I made myself into an LED mummy for science. Sort of.
Note: This post was written for the purpose of entertainment and idle speculation only. SparkFun products are not intended to diagnose, treat, cure or prevent any disease or affliction.
My wife and I recently welcomed an adorable new baby into our lives. He started out, as many infants do, with a case of jaundice. Among the remedies the doctors recommended was a fiber optic LED blanket, one that enabled us to facilitate phototherapy on our kiddo, reducing the level of bilirubin in his blood by blasting his skin with blue light. It was simple and easy - we just wrapped him up like a little human burrito in a tortilla of light. It sure seemed to do the trick.
I'll admit, I previously had no idea such a treatment existed, nor even that light of a specific wavelength range could have such remarkable curative powers. I see my child as a member of a bold new generation, one that will deliver mindblowing discoveries and innovations while facing down unprecedented challenges in the century to come. The thought that he entered this world looking like some bionic gloworm was fascinating to me as an artist, a nerd, a parent and, well, just generally someone who likes to fixate on weird things. What can I say, a new rabbit hole had opened up and I gleefully tumbled down, scouring the web to learn about various forms of phototherapy - proven, experimental and otherwise.
This led me to red LED phototherapy. I’ve dealt with severe rosacea most of my life, and while it’s more controlled now than it has been in two decades, it’s still far from perfect. I’ve tried a ton of remedies through the years, but never before had I been nudged in the direction of phototherapy. While blue light therapy has been demonstrated to be very effective in the treatment of jaundice, the effectiveness of red light in treating a variety of ailments seems to be a far more complex - but certainly compelling - subject.
Naturally, a great deal depends on what you’re attempting to treat and what technology and methods you’re employing. NASA in particular has conducted pioneering studies into the use of LEDs for biostimulation. I’m no astronaut, but figured I’d give it a shot all the same. Some dermatologists have tanning-booth style boxes you close yourself into, or for upwards of $500 you can buy a special mask, but those options seemed like far too much hassle and expense. I work at SparkFun - surely, I thought, I can DIY this business.
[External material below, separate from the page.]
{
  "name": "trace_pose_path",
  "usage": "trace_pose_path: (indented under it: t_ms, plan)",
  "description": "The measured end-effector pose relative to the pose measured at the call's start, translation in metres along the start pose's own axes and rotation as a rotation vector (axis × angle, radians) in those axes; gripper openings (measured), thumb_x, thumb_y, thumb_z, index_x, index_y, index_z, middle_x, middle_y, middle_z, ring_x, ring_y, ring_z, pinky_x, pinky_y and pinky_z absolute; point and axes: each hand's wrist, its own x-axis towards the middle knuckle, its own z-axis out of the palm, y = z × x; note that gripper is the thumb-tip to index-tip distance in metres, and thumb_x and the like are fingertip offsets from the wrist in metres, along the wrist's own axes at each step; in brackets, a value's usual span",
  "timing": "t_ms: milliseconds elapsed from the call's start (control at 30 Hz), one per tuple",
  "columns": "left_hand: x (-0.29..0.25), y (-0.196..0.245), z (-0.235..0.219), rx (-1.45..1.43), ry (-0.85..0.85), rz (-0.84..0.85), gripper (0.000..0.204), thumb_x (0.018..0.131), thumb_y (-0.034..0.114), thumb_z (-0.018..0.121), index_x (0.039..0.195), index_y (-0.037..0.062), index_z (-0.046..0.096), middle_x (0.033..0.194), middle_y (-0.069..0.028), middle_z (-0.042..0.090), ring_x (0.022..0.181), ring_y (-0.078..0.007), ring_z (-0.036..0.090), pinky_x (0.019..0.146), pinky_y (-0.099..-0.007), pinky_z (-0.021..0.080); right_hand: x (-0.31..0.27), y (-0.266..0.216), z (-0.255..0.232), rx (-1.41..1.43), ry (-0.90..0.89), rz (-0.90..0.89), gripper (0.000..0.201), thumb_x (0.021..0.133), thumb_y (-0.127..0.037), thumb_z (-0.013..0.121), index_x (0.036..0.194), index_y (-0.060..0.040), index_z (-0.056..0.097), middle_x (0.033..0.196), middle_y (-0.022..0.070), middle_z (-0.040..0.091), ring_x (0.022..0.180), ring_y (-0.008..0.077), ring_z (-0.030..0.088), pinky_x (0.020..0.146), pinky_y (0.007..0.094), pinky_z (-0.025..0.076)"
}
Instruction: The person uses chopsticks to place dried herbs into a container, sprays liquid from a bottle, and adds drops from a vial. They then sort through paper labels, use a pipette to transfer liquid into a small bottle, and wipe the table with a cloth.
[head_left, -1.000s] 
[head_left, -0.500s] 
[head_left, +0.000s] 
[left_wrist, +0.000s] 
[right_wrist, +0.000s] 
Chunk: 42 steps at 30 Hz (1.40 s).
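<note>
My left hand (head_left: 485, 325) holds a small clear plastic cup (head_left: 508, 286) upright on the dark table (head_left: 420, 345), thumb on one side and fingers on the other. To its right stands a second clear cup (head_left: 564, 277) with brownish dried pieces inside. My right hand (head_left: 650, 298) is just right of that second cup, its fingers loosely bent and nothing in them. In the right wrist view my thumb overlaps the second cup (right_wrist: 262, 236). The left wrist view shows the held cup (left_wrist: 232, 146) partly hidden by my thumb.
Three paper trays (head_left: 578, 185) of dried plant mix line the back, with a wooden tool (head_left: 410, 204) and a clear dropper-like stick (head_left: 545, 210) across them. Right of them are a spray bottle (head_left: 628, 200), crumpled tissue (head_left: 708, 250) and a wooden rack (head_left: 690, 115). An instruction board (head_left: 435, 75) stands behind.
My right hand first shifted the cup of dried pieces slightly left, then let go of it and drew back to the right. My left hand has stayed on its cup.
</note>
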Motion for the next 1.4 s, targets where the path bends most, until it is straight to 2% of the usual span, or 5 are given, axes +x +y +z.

I started by combing our website to compare the various red LED products we offer and see what might the best match for my face. EL is bright and flexible, sure, but it seemed uncomfortable and a bit too high-power for my personal tastes. I didn’t want to zap my nose from a short. I was also concerned about too much heat. LEDs strips were intriguing, but these LED ribbons seemed just what the doctor (that doctor being me, who is not actually a doctor) ordered:
Covered in cloth, they’re soft and cozy, and all you need to power them is a few coin cell batteries. Target wavelengths in many commercially available red LED therapy devices tend to be in the 630 to 680 nm range. Inolux says the red LEDs on their ribbons have a dominant wavelength (Wd) of 624nm and a peak wavelength (Wp) of 632nm. Good enough?
My initial solution is, let’s say, inelegant. Now, I know what you're thinking - it looks like all I did was wrap my face in LED ribbons like a mummy. In fact, there’s a lot more to it than that. You see, first I hastily soldered coin cell battery holders to said LED ribbons. Then I wrapped my face in them.
Okay, sure, it’s not technologically sophisticated, but that’s a nice thing about these LED ribbons - they’re super easy to use. They're also extremely flexible; I double knotted them in the back of my head and they stayed on great. I recommend looking at our Product Showcase video for more tips and tricks. You may also find our Working with Wire tutorial helpful when it comes to soldering the little stranded core wires on these things. There’s a lot of great advice there that I probably should have heeded (and some that I did).
Did I alleviate my rosacea? Probably not. Did I freak out my coworkers? Maybe a little. This was no easy task - SparkFun employees tend to have a pretty high threshold for weird.